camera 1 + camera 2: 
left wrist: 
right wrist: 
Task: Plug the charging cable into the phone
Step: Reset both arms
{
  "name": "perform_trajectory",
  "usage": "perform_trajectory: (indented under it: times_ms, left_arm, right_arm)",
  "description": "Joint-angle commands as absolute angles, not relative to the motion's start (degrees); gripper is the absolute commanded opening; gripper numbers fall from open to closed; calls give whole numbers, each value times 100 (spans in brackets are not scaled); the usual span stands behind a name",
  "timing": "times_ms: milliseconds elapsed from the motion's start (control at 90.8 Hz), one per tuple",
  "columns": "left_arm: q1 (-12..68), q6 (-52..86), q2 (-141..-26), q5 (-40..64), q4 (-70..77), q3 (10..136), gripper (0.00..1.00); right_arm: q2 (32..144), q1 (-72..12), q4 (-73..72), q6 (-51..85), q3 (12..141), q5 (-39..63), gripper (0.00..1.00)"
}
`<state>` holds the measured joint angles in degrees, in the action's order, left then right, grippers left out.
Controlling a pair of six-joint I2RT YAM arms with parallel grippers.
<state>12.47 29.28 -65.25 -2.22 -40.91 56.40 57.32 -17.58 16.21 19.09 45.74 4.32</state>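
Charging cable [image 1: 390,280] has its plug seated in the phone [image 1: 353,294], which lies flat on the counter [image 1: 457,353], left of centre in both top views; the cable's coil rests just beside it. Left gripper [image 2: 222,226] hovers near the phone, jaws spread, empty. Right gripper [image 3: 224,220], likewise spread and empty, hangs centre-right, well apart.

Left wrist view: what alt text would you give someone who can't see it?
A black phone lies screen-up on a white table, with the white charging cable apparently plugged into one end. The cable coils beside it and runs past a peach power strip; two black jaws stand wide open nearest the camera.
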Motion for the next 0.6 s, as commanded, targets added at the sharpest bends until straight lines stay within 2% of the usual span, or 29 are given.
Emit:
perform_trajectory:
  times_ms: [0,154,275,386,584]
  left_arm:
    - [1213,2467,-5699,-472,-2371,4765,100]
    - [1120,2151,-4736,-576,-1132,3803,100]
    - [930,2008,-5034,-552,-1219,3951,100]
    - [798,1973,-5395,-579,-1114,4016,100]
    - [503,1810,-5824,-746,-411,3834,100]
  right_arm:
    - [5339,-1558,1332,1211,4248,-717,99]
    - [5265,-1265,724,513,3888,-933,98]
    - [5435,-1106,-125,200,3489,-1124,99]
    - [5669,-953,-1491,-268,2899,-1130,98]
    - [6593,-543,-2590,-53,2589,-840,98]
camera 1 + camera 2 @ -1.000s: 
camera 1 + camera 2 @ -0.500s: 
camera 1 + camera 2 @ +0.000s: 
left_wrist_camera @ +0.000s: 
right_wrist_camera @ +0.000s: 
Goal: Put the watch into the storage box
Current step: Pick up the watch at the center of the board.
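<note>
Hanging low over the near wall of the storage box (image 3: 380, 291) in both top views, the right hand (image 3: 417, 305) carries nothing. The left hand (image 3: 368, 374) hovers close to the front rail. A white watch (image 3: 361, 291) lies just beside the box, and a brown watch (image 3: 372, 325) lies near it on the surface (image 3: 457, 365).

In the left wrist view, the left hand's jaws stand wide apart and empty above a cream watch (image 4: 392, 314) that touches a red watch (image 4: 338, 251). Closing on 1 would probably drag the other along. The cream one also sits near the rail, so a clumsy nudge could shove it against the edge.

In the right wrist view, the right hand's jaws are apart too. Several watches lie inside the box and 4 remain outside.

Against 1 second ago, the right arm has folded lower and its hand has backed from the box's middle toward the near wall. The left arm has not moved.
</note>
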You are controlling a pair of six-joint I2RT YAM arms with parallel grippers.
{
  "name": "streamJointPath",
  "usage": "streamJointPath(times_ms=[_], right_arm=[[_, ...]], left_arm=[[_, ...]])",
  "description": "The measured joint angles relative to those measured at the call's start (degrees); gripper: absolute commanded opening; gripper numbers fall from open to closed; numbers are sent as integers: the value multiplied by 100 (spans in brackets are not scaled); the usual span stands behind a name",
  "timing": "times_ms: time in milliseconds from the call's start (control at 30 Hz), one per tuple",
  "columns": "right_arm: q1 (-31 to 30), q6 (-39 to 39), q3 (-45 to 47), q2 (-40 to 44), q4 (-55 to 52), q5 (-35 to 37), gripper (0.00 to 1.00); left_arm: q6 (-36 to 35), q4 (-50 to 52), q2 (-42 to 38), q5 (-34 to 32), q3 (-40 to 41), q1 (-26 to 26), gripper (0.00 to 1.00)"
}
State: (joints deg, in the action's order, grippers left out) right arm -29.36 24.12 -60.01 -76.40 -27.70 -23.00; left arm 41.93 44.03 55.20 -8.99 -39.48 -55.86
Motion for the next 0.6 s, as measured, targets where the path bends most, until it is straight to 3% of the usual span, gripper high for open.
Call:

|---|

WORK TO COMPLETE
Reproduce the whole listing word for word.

EXPECTED OUTPUT
camera 1 + camera 2: 
left wrist: 
right wrist: 
Task: Plug the charging cable into the phone
Step: Reset both arms
{
  "name": "perform_trajectory",
  "usage": "perform_trajectory: (indented under it: times_ms, left_arm, right_arm)",
  "description": "Joint-angle commands as absolute angles, not relative to the motion's start (degrees); gripper is the absolute commanded opening; gripper numbers fall from open to closed; calls give whole numbers, each value times 100 (spans in brackets are not scaled); the usual span stands behind a name",
  "timing": "times_ms: milliseconds elapsed from the motion's start (control at 90.8 Hz), one per tuple",
  "columns": "left_arm: q1 (-12..68), q6 (-52..86), q2 (-141..-26), q5 (-40..64), q4 (-70..77), q3 (10..136), gripper (0.00..1.00); right_arm: q2 (32..144), q1 (-72..12), q4 (-73..72), q6 (-51..85), q3 (12..141), q5 (-39..63), gripper (0.00..1.00)"
}
`<state>` holds the measured joint angles in degrees, in the action's order, left then right, grippers left out.
Controlling a pair of six-joint I2RT YAM arms with parallel grippers.
<state>12.47 29.28 -65.25 -2.22 -40.91 56.40 57.32 -17.58 16.21 19.09 45.74 4.32</state>
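Charging cable [image 1: 390,280] has its plug seated in the phone [image 1: 353,294], which lies flat on the counter [image 1: 457,353], left of centre in both top views; the cable's coil rests just beside it. Left gripper [image 2: 222,226] hovers near the phone, jaws spread, empty. Right gripper [image 3: 224,220], likewise spread and empty, hangs centre-right, well apart.

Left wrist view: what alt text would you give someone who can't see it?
A black phone lies screen-up on a white table, with the white charging cable apparently plugged into one end. The cable coils beside it and runs past a peach power strip; two black jaws stand wide open nearest the camera.
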Motion for the next 0.6 s, as commanded, targets added at the sharpest bends until straight lines stay within 2% of the usual span, or 29 are given.
Emit:
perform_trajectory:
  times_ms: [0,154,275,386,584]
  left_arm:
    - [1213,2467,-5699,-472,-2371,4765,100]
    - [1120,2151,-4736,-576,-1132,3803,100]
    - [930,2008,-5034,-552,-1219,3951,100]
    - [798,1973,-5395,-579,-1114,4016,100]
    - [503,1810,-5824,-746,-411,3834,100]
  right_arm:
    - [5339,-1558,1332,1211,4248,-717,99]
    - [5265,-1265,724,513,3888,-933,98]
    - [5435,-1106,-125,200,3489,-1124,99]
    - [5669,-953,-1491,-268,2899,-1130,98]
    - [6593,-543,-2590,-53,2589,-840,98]
camera 1 + camera 2 @ -1.000s: 
camera 1 + camera 2 @ -0.500s: 
camera 1 + camera 2 @ +0.000s: 
left_wrist_camera @ +0.000s: 
right_wrist_camera @ +0.000s: 
Goal: Put the watch into the storage box
Current step: Pick up the watch at the center of the board.
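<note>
Hanging low over the near wall of the storage box (image 3: 380, 291) in both top views, the right hand (image 3: 417, 305) carries nothing. The left hand (image 3: 368, 374) hovers close to the front rail. A white watch (image 3: 361, 291) lies just beside the box, and a brown watch (image 3: 372, 325) lies near it on the surface (image 3: 457, 365).

In the left wrist view, the left hand's jaws stand wide apart and empty above a cream watch (image 4: 392, 314) that touches a red watch (image 4: 338, 251). Closing on 1 would probably drag the other along. The cream one also sits near the rail, so a clumsy nudge could shove it against the edge.

In the right wrist view, the right hand's jaws are apart too. Several watches lie inside the box and 4 remain outside.

Against 1 second ago, the right arm has folded lower and its hand has backed from the box's middle toward the near wall. The left arm has not moved.
</note>
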You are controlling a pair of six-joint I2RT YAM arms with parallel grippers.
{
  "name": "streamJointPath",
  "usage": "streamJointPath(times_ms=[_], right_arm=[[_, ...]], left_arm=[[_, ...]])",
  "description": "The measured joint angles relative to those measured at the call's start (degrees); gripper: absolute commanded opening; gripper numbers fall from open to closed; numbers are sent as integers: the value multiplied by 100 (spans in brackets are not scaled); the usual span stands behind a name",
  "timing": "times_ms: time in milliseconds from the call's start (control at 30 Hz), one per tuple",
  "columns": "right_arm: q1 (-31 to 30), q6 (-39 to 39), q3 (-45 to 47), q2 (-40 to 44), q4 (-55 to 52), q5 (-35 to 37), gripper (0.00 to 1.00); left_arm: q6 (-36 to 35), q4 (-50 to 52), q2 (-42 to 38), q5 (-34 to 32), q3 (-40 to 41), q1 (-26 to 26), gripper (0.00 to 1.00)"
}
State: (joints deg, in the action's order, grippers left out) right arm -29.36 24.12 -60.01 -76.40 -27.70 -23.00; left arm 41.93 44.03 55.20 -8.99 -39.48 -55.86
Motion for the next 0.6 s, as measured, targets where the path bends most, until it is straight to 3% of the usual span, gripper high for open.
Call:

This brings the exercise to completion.